Work instruction » Output every line of the material exactly, omitting images.

Raw data »
***

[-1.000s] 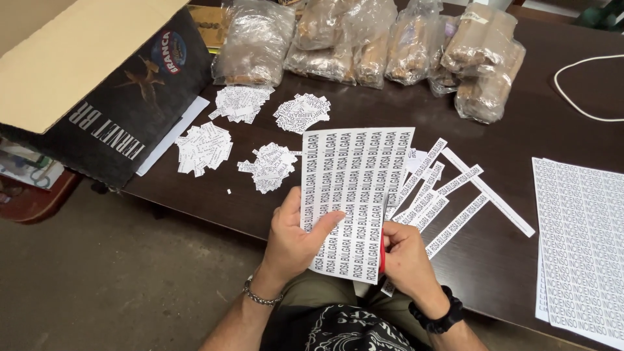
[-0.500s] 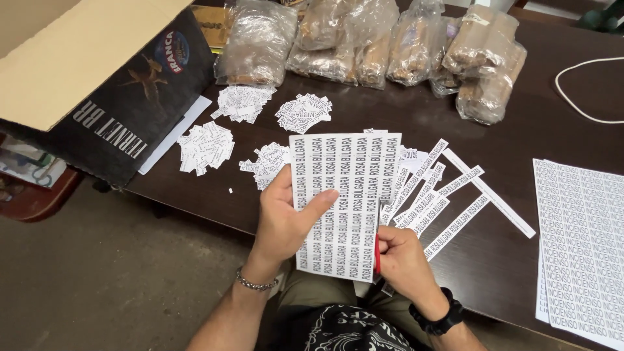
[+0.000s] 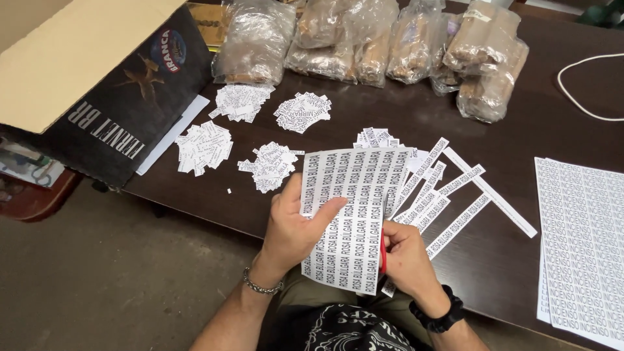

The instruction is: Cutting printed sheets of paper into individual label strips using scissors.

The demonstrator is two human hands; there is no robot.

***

Task output »
[-1.000s] 
[-0.500s] 
[+0.000s] 

The instruction is: Cutting printed sheets of paper into individual label strips using scissors.

The demonstrator is two human hands; there is no robot.

What this exercise needed has been supplied.